* _TASK INSTRUCTIONS_:
Repeat verbatim, and only, the lines of the data below, beginning at the line that contains "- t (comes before" and stopping after the line that contains "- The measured".

* _GIVEN INFORMATION_:
------------------------------------------------------------------------
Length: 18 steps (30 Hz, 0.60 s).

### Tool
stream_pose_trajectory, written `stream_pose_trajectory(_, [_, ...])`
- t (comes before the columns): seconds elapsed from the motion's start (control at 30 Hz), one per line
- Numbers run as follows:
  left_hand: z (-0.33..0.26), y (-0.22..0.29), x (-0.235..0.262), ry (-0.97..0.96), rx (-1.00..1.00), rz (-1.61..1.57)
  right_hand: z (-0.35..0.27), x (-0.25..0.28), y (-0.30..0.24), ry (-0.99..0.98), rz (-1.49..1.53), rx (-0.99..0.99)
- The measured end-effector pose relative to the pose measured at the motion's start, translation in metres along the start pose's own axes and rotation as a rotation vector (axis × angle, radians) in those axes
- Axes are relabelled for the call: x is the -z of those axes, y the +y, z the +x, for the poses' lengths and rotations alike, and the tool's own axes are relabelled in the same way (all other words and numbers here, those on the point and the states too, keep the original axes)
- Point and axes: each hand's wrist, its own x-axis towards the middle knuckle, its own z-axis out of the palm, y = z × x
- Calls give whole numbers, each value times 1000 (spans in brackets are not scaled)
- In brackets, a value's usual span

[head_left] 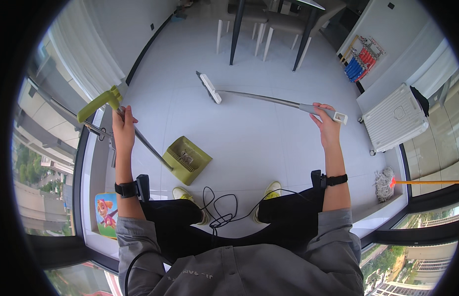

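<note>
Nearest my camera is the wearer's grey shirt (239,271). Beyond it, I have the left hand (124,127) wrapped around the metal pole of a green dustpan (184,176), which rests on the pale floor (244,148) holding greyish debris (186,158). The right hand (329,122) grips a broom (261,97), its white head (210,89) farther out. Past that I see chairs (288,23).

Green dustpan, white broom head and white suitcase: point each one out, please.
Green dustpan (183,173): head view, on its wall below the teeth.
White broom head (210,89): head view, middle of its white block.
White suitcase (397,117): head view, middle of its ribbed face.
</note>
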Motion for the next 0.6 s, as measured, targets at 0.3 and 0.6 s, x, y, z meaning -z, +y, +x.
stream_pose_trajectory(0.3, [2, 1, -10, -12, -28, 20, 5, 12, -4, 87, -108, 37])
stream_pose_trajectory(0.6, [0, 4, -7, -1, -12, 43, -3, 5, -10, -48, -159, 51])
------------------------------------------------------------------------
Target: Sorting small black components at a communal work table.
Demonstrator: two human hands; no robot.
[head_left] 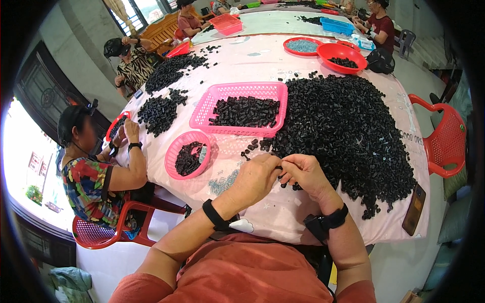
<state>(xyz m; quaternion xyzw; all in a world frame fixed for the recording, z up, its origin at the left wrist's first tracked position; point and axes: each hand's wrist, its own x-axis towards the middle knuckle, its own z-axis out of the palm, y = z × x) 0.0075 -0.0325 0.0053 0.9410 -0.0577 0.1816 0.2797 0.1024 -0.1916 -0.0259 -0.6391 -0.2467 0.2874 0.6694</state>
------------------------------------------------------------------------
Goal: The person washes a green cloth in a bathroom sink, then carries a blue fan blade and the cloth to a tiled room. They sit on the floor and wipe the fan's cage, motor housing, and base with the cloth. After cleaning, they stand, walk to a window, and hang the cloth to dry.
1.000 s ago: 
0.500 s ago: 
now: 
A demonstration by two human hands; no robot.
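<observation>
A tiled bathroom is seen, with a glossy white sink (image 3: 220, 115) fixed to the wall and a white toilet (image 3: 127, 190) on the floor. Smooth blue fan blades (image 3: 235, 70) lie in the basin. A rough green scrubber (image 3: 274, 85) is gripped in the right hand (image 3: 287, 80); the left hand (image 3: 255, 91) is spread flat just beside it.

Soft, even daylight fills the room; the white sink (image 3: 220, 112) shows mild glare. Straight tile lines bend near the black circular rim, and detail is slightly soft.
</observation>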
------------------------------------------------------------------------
* _SOLUTION FOR THIS EXERCISE_:
- t (comes before the columns): seconds elapsed from the motion's start (control at 30 Hz), one per line
- Numbers run as follows:
  left_hand: z (-0.33..0.26), y (-0.22..0.29), x (-0.235..0.262), ry (-0.97..0.96), rx (-1.00..1.00), rz (-1.61..1.57)
  right_hand: z (-0.35..0.27), x (-0.25..0.28), y (-0.30..0.24), ry (-0.99..0.98), rz (-1.49..1.53), rx (-0.99..0.99)
- The measured end-effector pose relative to the pose measured at the motion's start, translation in metres along the start pose's own axes and rotation as a rotation vector (axis × angle, radians) in those axes

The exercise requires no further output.